The acoustic album finds her covering her entire career.  And while it's 14 tracks . . . "Belfry" has always been my least favorite Lone Justice song.  In real time, when it showed up on Shelter, I told myself, "That's what happens when you get too close to U2."  And I'm sure there is a segment that loves the song and that all three were thrilled to find it on Live Acoustic Tour 2006.  Richard Thompson's "Has He Got A Friend For Me" is a much stronger song (from her self-titled solo debut album) than "Belfry" but so is every song on Maria McKee and I think a lot of us -- most of us -- would have preferred an acoustic version of "Nobody's Child," the song she co-wrote with Robbie Robertson or any of the tracks she wrote herself on that album.

And that's how I relate this back to Carole.  When you sing like Maria, your base wants to hear you singing songs worthy of your immense talent.  When you play piano like Carole, your base isn't looking for arrangements heavy on guitar and drums.  If/when everyone becomes their own boss in the music business with their own final say, who becomes the advocate for the fans?  It's a question worth considering when you grasp how many artists turn on the talents that first drew listeners to them.
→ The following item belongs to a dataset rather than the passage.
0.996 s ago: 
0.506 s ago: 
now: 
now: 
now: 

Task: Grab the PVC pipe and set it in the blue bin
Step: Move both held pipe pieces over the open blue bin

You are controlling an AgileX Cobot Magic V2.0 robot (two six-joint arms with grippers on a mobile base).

While Live at the BBC has the better set list, Live Acoustic Tour 2006 has the better vocals.  And that's really saying something.  Long before she'd gone solo, music critics across the country had agreed she had pipes and knew how to use them, that she could shade and convey.  And these two 90s concerts that the BBC has put together capture Maria at what was a peak.

Was a peak.

Though the set list disappoints me on Live Acoustic Tour 2006, the vocals don't.  Maria McKee on this album runs circles around the 80s and 90s McKee.  For example, on parts of "Breathe," she turns her voice into water.  I'm not referring simply to vibrato.  She's tossing notes in the air that circle and flow like nothing you've ever heard.  She is the most gifted American singer.  Which makes me very excited about her upcoming soundtrack (due out this August).